On 1 July each year, all officers change at each Club and District level, and also at Rotary International (except where certain Board appointments are made for two years).  This cycles responsibility and opportunity for leadership and challenge to many members of the Club, and encourages all members to actively participate in the life of the Club.

The Member Classification System
Rotary uses a classification system to establish and maintain a vibrant cross-section or representation of the community's business, vocational, and professional interests among club members.   Paul Harris, the founder of Rotary in 1905, established the process of choosing cross-representation of each business, profession, and institution within a community without disproportional representation from one or more professions.

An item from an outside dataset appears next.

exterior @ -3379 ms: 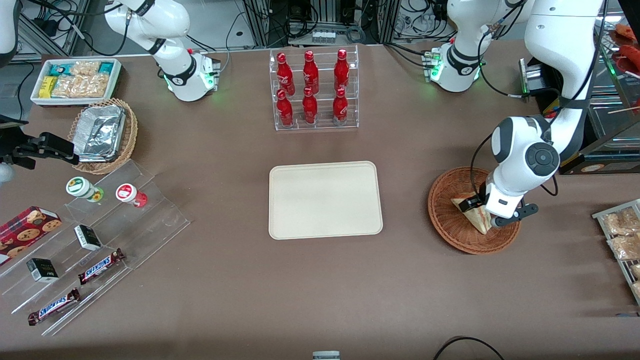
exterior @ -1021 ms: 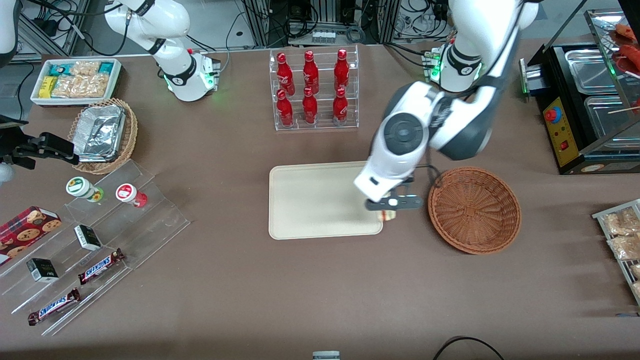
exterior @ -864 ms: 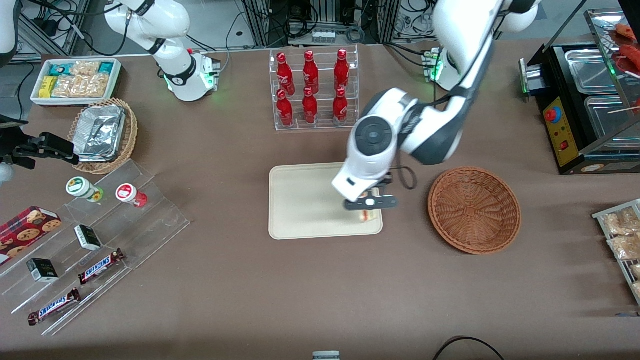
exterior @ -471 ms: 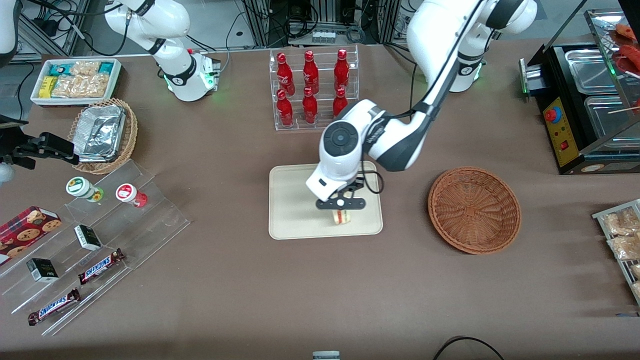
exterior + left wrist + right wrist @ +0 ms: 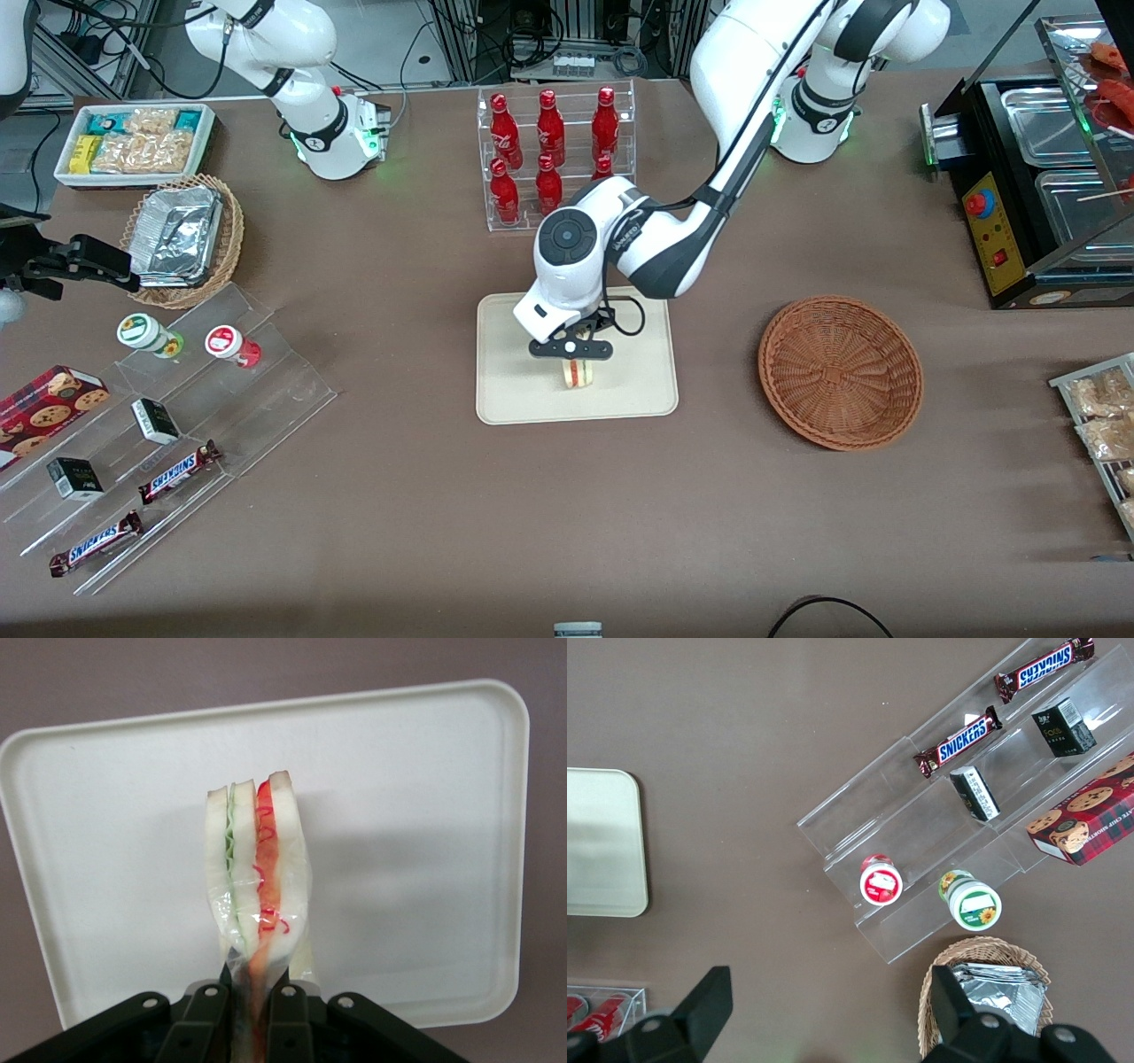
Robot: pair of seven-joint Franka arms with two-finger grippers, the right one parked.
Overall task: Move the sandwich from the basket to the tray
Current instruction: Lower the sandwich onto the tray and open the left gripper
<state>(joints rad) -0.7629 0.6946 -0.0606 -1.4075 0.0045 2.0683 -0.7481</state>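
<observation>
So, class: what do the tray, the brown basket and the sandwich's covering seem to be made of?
Tray: likely matte cream plastic, smooth with a moulded rim.
Basket: woven brown wicker, its weave visible.
Sandwich: wrapped in clear glossy film, crinkled where the gripper fingers pinch it above the tray.

Six red glossy bottles (image 5: 549,128), two brown-wrapped Snickers bars (image 5: 180,472) and two woven wicker baskets (image 5: 840,372) are sitting around one cream rectangular tray (image 5: 514,390), one black two-finger gripper (image 5: 576,359) clamping one triangular white-bread sandwich (image 5: 578,374) above it.

The tool (image 5: 252,1005) hides the sandwich's (image 5: 257,877) pinched end.
</observation>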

Some examples of classifications include: high schools, universities, eye surgery, banking, pharmaceutical retailing, petroleum-distribution, and insurance.  Individual clubs may determine what classifications actually represent a vibrant cross-section of their community.  It effectively brings together into Rotary fellowship many people who wouldn't otherwise have contact with one another.  The membership can then really come to represent the business and professional life of the community.  They bring to the table conversations, and to their committee work, unique perspectives that are a major strength of what constitutes Rotary.

The classification system gives Rotarians the dual responsibility of representing their vocation within the club and of exemplifying the ideals of Rotary within the workplace.

  • The Rotary Foundation

    The Rotary Foundation is a not-for-profit corporation that advances world understanding, goodwill and peace through the improvement of health, the support of education and the alleviation of poverty.  It is supported solely by voluntary contributions from Rotarians and friends of the Foundation who share its vision of a better world.

    Each year the Foundation provides grants in various forms for a number of humanitarian projects at home and abroad.  Foundation projects have included nurturing generations of Peace Fellows, fighting polio, connecting homes to a water supply, blood collection for transfusion, feeding children, supporting land mine victims, and many others, for example:

    • Peace Fellows: Successful young adult candidates rise through the interview process from the Club level, to District level and finally to Rotary International.  Then they travel to a country where host Rotarians help them learn how to create peace and about the life and customs of their host nation.  
    • Granting Wishes: The Foundation can provide cash grants to fix problems in communities around the world. 
    • Health, Hunger and Humanity Grants: Fund long-term, grassroots development projects too large for a single Club or District. 
    • Matching Grants: Match contributions from Clubs and Districts for projects involving at least two countries. 
    • District Simplified Grants: Allow Rotary Districts to support short-term humanitarian projects that benefit a community. 
    • Individual Grants: Subsidise travel of individuals or small groups for international humanitarian service for up to 60 days.